Calus Mario P L, Bouwman Aniek C, Schrooten Chris, Veerkamp Roel F
Animal Breeding and Genomics Centre, Wageningen UR Livestock Research, PO Box 338, 6700 AH, Wageningen, The Netherlands.
CRV BV, 6800 AL, Arnhem, The Netherlands.
Genet Sel Evol. 2016 Jun 29;48(1):49. doi: 10.1186/s12711-016-0225-x.
Use of whole-genome sequence data is expected to increase persistency of genomic prediction across generations and breeds but affects model performance and requires increased computing time. In this study, we investigated whether the split-and-merge Bayesian stochastic search variable selection (BSSVS) model could overcome these issues. BSSVS is performed first on subsets of sequence-based variants and then on a merged dataset containing variants selected in the first step.
We used a dataset that included 4,154,064 variants after editing and de-regressed proofs for 3415 reference and 2138 validation bulls for somatic cell score, protein yield and interval first to last insemination. In the first step, BSSVS was performed on 106 subsets each containing ~39,189 variants. In the second step, 1060 up to 472,492 variants, selected from the first step, were included to estimate the accuracy of genomic prediction. Accuracies were at best equal to those achieved with the commonly used Bovine 50k-SNP chip, although the number of variants within a few well-known quantitative trait loci regions was considerably enriched. When variant selection and the final genomic prediction were performed on the same data, predictions were biased. Predictions computed as the average of the predictions computed for each subset achieved the highest accuracies, i.e. 0.5 to 1.1 % higher than the accuracies obtained with the 50k-SNP chip, and yielded the least biased predictions. Finally, the accuracy of genomic predictions obtained when all sequence-based variants were included was similar or up to 1.4 % lower compared to that based on the average predictions across the subsets. By applying parallelization, the split-and-merge procedure was completed in 5 days, while the standard analysis including all sequence-based variants took more than three months.

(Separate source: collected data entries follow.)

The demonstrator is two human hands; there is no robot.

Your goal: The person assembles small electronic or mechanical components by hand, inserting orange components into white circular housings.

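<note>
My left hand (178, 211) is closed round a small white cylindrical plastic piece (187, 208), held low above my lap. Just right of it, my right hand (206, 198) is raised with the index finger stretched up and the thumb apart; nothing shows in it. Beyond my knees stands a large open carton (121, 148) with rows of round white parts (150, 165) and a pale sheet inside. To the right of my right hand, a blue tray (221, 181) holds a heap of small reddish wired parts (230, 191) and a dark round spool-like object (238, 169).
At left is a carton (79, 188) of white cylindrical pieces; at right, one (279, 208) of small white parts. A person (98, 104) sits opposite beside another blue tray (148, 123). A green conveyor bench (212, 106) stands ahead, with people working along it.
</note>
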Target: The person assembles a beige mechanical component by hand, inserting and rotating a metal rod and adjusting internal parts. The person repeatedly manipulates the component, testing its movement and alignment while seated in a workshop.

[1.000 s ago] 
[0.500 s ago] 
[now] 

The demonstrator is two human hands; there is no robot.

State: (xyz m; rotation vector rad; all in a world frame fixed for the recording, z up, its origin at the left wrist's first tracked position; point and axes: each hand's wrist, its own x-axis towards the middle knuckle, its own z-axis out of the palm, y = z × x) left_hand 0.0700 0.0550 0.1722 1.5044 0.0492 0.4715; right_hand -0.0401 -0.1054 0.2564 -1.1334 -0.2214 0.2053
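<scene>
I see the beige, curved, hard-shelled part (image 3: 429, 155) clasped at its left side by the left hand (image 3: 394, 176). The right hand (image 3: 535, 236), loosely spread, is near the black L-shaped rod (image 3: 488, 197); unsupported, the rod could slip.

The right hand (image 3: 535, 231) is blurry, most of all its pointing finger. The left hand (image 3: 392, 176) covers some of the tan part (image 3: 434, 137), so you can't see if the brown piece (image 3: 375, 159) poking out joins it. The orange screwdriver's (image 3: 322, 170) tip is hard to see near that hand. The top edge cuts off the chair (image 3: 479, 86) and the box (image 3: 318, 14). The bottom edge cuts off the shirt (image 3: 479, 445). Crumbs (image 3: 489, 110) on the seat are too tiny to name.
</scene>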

The split-and-merge approach splits one large computational task into many much smaller ones, which allows the use of parallel processing and thus efficient genomic prediction based on whole-genome sequence data. The split-and-merge approach did not improve prediction accuracy, probably because we used data on a single breed for which relationships between individuals were high. Nevertheless, the split-and-merge approach may have potential for applications on data from multiple breeds.
全基因组序列数据的使用有望提高基因组预测在各代和各品种间的持续性,但会影响模型性能且需要增加计算时间。在本研究中,我们调查了拆分合并贝叶斯随机搜索变量选择(BSSVS)模型是否能克服这些问题。BSSVS首先在基于序列的变异子集上进行,然后在包含第一步中选择的变异的合并数据集上进行。

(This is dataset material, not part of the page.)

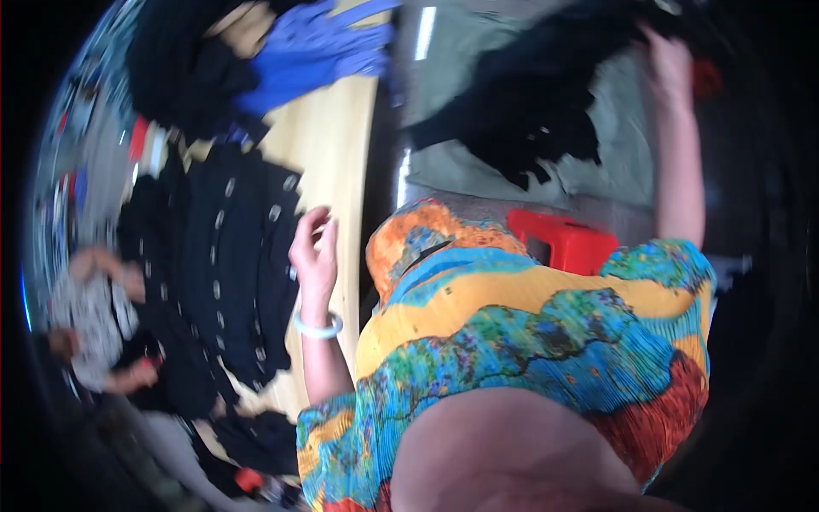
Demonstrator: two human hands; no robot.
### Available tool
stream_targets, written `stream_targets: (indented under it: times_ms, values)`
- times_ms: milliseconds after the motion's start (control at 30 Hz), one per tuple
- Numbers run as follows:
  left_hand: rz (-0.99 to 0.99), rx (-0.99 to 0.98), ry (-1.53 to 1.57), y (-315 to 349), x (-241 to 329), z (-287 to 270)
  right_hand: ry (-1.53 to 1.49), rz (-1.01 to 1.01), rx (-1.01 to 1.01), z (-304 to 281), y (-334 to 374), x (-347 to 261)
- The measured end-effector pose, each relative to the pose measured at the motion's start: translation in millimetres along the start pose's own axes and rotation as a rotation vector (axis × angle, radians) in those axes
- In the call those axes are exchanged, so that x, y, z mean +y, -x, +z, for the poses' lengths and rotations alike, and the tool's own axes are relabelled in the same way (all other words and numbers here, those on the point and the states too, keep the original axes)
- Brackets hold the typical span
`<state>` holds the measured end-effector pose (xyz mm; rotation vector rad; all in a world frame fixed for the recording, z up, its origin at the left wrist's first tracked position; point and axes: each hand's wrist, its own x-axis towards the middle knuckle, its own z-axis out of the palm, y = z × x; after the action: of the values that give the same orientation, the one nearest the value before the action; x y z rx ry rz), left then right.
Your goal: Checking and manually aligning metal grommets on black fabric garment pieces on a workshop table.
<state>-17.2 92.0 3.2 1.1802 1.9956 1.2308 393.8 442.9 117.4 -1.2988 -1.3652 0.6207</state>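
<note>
My left hand (315,256), with a pale bangle (317,326) at the wrist, is raised beside the wooden table's edge. Its fingers are loosely bent, the thumb stands apart, and it holds nothing. Nearest to it lie dark garments (230,264) with rows of small pale marks, laid in overlapping strips on the table. My right arm reaches far out to the upper right. There my right hand (668,64) grips the end of a black garment (546,77), though motion blurs the fingers. That garment stretches leftward over a grey-green cloth (465,175).
A red plastic stool (567,241) stands just in front of me. On the wooden table (337,128) are a blue cloth (320,51) and a dark pile (183,68). Across the table at left, another person (94,316) has their hands near the dark garments.
</note>
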Motion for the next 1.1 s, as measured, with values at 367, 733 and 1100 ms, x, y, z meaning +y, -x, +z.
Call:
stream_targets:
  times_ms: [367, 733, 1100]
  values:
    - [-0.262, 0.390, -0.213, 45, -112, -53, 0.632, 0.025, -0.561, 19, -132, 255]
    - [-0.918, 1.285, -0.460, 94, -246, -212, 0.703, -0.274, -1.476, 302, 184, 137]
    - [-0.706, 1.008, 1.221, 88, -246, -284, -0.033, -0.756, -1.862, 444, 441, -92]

我们使用了一个数据集,该数据集在对3415头参考公牛和2138头验证公牛的体细胞评分、蛋白质产量以及首次输精到最后一次输精的间隔进行编辑和去回归证明后,包含4,154,064个变异。在第一步中,BSSVS在106个子集上进行,每个子集包含约39,189个变异。在第二步中,纳入从第一步中选择的1060至472,492个变异,以估计基因组预测的准确性。尽管一些知名数量性状基因座区域内的变异数量大幅增加,但准确性最高仅与使用常用的牛50k-SNP芯片时相当。当在相同数据上进行变异选择和最终基因组预测时,预测存在偏差。将每个子集计算的预测值求平均得到的预测结果准确性最高,即比使用50k-SNP芯片获得的准确性高0.5%至1.1%,且偏差最小。最后,与基于各子集平均预测结果相比,纳入所有基于序列的变异时获得的基因组预测准确性相似或低至1.4%。通过应用并行化,拆分合并过程在5天内完成,而包括所有基于序列变异的标准分析则耗时三个多月。
拆分合并方法将一个大型计算任务拆分为许多小得多的任务,这使得能够使用并行处理,从而基于全基因组序列数据进行高效的基因组预测。拆分合并方法并未提高预测准确性,可能是因为我们使用的是单个品种的数据,个体间亲缘关系较高。尽管如此,拆分合并方法可能在多品种数据的应用中具有潜力。